→ Your instructions:
The records below hold pictures; please leave those out and retype the rest exactly.

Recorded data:
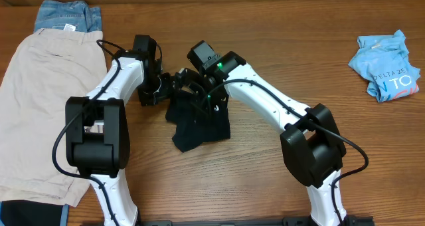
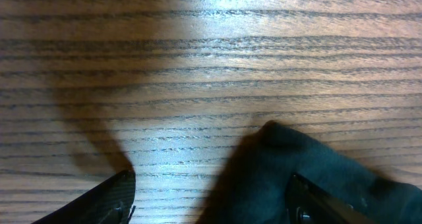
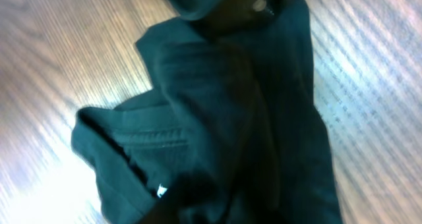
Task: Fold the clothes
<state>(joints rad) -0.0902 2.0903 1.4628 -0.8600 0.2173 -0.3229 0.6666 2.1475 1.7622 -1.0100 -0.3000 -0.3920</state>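
Black T-shirt lay bunched at the centre of the wooden table, beneath both wrists. Left gripper stood with jaws wide apart, one finger at the cloth's edge. Right gripper hung over the fabric; whether clenched or released could not be told. Beige shorts lay far left.

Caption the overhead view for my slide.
Left arm and right arm meet over a crumpled black garment at table centre; beige shorts overlapping blue denim lie left, a light-blue tee far right.
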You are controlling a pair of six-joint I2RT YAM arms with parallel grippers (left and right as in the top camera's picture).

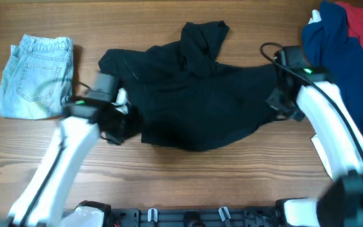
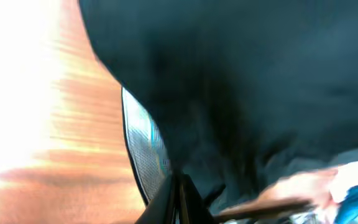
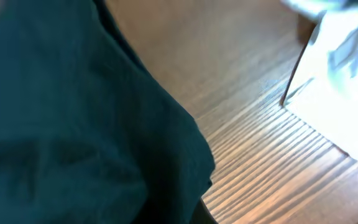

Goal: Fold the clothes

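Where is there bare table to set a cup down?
Bare table lies in front of the black shirt, and at the back on either side of it, toward the denim and the navy pile. The right end is crowded.

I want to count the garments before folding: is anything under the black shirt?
At the edges of the black shirt, bare wooden table shows; anything beneath its middle is covered, unseen.
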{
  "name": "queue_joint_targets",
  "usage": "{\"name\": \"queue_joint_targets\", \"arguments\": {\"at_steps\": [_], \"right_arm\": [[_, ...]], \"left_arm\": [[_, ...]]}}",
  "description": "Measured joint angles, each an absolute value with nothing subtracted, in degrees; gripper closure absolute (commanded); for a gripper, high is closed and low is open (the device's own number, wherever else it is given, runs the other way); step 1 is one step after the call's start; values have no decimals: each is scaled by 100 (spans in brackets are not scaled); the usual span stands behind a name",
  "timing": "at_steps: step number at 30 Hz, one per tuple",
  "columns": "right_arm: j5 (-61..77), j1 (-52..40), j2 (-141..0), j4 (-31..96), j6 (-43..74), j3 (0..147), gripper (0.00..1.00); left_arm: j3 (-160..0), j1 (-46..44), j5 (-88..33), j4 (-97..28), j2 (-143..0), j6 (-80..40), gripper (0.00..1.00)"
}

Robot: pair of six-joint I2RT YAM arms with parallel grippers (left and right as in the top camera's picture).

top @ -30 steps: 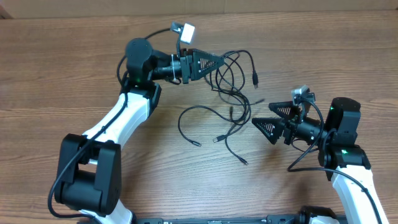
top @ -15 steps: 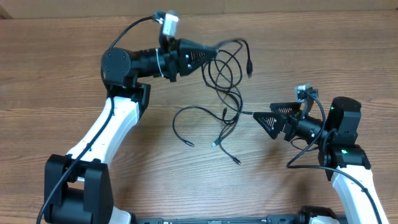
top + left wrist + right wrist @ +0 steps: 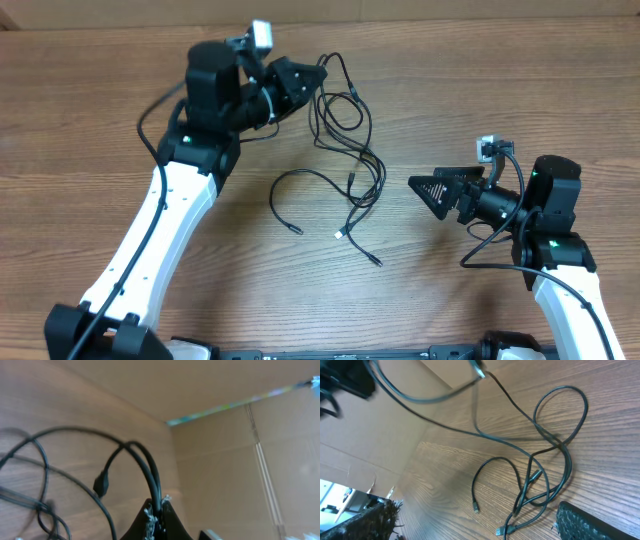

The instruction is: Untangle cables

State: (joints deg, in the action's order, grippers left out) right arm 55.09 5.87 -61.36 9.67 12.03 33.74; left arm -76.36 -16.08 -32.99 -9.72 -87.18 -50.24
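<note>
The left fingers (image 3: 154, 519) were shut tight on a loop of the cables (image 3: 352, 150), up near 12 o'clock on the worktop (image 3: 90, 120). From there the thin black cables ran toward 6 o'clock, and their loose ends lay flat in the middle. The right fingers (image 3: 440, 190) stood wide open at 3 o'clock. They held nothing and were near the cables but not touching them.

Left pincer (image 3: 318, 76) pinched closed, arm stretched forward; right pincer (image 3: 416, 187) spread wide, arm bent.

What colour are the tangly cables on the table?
The cables are black. The right wrist view shows them best.
</note>
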Motion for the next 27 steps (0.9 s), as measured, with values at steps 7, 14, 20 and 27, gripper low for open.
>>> {"name": "queue_joint_targets", "arguments": {"at_steps": [7,14,20,27], "right_arm": [[5509,585,-6136,952,1238,3374,0],[5511,585,-6136,954,1507,3374,0],[5511,585,-6136,954,1645,3374,0],[5509,585,-6136,976,1734,3374,0]], "left_arm": [[-9832,-1820,-2318,-3625,-8525,-3120,85],[-10903,-1815,-1776,-5085,-8344,-1688,32],[-10962,-1813,-1083,-5808,-8355,-1127,0],[-10962,-1813,-631,-6534,-8385,-1013,0]]}}
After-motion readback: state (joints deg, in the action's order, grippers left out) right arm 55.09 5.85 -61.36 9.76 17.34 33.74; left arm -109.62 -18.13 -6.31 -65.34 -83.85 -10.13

→ Solution to the problem:
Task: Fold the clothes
<state>(joints rad) -0.0902 2.0903 1.4628 -0.8600 0.2173 -0.3229 0.6666 2.1475 1.7622 -1.0100 -0.3000 -0.3920</state>
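Black T-shirt lay bunched at the centre of the wooden table, beneath both wrists. Left gripper stood with jaws wide apart, one finger at the cloth's edge. Right gripper hung over the fabric; whether clenched or released could not be told. Beige shorts lay far left.

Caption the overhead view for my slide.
Left arm and right arm meet over a crumpled black garment at table centre; beige shorts overlapping blue denim lie left, a light-blue tee far right.
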You are controlling a pair of six-joint I2RT YAM arms with parallel grippers (left and right as in the top camera's picture).


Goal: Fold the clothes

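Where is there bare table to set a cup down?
Bare table lies in front of the black shirt, and at the back on either side of it, toward the denim and the navy pile. The right end is crowded.

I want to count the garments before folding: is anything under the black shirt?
At the edges of the black shirt, bare wooden table shows; anything beneath its middle is covered, unseen.
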{
  "name": "queue_joint_targets",
  "usage": "{\"name\": \"queue_joint_targets\", \"arguments\": {\"at_steps\": [_], \"right_arm\": [[_, ...]], \"left_arm\": [[_, ...]]}}",
  "description": "Measured joint angles, each an absolute value with nothing subtracted, in degrees; gripper closure absolute (commanded); for a gripper, high is closed and low is open (the device's own number, wherever else it is given, runs the other way); step 1 is one step after the call's start; values have no decimals: each is scaled by 100 (spans in brackets are not scaled); the usual span stands behind a name",
  "timing": "at_steps: step number at 30 Hz, one per tuple",
  "columns": "right_arm: j5 (-61..77), j1 (-52..40), j2 (-141..0), j4 (-31..96), j6 (-43..74), j3 (0..147), gripper (0.00..1.00); left_arm: j3 (-160..0), j1 (-46..44), j5 (-88..33), j4 (-97..28), j2 (-143..0), j6 (-80..40), gripper (0.00..1.00)"
}

Robot: pair of six-joint I2RT YAM arms with parallel grippers (left and right as in the top camera's picture).

top @ -30 steps: 
top @ -15 steps: 
top + left wrist + right wrist @ +0 steps: 

The instruction is: Untangle cables

State: (joints deg, in the action's order, grippers left out) right arm 55.09 5.87 -61.36 9.67 12.03 33.74; left arm -76.36 -16.08 -32.99 -9.72 -87.18 -50.24
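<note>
The left fingers (image 3: 154, 519) were shut tight on a loop of the cables (image 3: 352, 150), up near 12 o'clock on the worktop (image 3: 90, 120). From there the thin black cables ran toward 6 o'clock, and their loose ends lay flat in the middle. The right fingers (image 3: 440, 190) stood wide open at 3 o'clock. They held nothing and were near the cables but not touching them.

Left pincer (image 3: 318, 76) pinched closed, arm stretched forward; right pincer (image 3: 416, 187) spread wide, arm bent.

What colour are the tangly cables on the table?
The cables are black. The right wrist view shows them best.
</note>
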Motion for the next 27 steps (0.9 s), as measured, with values at steps 7, 14, 20 and 27, gripper low for open.
>>> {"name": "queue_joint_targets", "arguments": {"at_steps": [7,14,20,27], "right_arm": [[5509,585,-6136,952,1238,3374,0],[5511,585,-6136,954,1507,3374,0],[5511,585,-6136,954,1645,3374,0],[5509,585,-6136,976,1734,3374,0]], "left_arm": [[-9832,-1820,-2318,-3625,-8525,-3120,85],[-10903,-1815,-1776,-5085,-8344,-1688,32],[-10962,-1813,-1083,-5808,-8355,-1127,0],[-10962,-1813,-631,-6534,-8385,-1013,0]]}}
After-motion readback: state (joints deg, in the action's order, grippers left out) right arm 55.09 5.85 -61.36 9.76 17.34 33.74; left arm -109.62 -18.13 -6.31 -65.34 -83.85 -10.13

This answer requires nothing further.